▸ TASK ITEM:
Please copy every line of the material exactly.

——————————

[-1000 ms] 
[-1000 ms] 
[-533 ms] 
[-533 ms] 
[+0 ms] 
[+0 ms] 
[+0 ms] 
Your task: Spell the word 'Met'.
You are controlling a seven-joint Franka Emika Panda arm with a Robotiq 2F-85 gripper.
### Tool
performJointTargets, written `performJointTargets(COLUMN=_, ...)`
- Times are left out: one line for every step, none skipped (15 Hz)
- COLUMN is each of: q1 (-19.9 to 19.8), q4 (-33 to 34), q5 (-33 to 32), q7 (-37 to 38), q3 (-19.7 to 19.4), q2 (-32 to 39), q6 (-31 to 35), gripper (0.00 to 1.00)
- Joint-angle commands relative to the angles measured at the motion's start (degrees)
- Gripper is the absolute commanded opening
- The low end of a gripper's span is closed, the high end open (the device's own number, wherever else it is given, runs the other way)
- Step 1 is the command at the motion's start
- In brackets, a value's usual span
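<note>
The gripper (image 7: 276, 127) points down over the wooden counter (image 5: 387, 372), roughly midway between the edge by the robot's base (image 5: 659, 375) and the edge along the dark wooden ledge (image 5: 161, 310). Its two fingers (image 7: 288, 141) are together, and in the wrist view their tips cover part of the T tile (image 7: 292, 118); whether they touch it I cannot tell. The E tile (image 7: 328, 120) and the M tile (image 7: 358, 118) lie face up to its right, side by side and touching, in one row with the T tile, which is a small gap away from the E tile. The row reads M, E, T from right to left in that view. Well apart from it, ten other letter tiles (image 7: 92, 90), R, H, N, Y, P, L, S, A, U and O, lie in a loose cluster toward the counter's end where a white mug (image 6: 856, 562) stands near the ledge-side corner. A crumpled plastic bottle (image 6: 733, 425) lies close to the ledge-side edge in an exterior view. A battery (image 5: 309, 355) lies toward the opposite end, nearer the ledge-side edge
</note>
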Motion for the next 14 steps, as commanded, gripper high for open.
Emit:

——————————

▸ REPLY:
[-1000 ms] 
[-1000 ms] 
[-533 ms] 
[-533 ms] 
[+0 ms] 
[+0 ms] 
[+0 ms] 
Your task: Spell the word 'Met'.
You are controlling a seven-joint Franka Emika Panda arm with a Robotiq 2F-85 gripper.
### Tool
performJointTargets, written `performJointTargets(COLUMN=_, ...)`
- Times are left out: one line for every step, none skipped (15 Hz)
- COLUMN is each of: q1 (-19.9 to 19.8), q4 (-33 to 34), q5 (-33 to 32), q7 (-37 to 38), q3 (-19.7 to 19.4), q2 (-32 to 39), q6 (-31 to 35), gripper (0.00 to 1.00)
- Joint-angle commands relative to the angles measured at the motion's start (degrees)
- Gripper is the absolute commanded opening
- The low end of a gripper's span is closed, the high end open (the device's own number, wherever else it is given, runs the other way)
- Step 1 is the command at the motion's start
- In brackets, a value's usual span
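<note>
The gripper (image 7: 276, 127) points down over the wooden counter (image 5: 387, 372), roughly midway between the edge by the robot's base (image 5: 659, 375) and the edge along the dark wooden ledge (image 5: 161, 310). Its two fingers (image 7: 288, 141) are together, and in the wrist view their tips cover part of the T tile (image 7: 292, 118); whether they touch it I cannot tell. The E tile (image 7: 328, 120) and the M tile (image 7: 358, 118) lie face up to its right, side by side and touching, in one row with the T tile, which is a small gap away from the E tile. The row reads M, E, T from right to left in that view. Well apart from it, ten other letter tiles (image 7: 92, 90), R, H, N, Y, P, L, S, A, U and O, lie in a loose cluster toward the counter's end where a white mug (image 6: 856, 562) stands near the ledge-side corner. A crumpled plastic bottle (image 6: 733, 425) lies close to the ledge-side edge in an exterior view. A battery (image 5: 309, 355) lies toward the opposite end, nearer the ledge-side edge
</note>
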Motion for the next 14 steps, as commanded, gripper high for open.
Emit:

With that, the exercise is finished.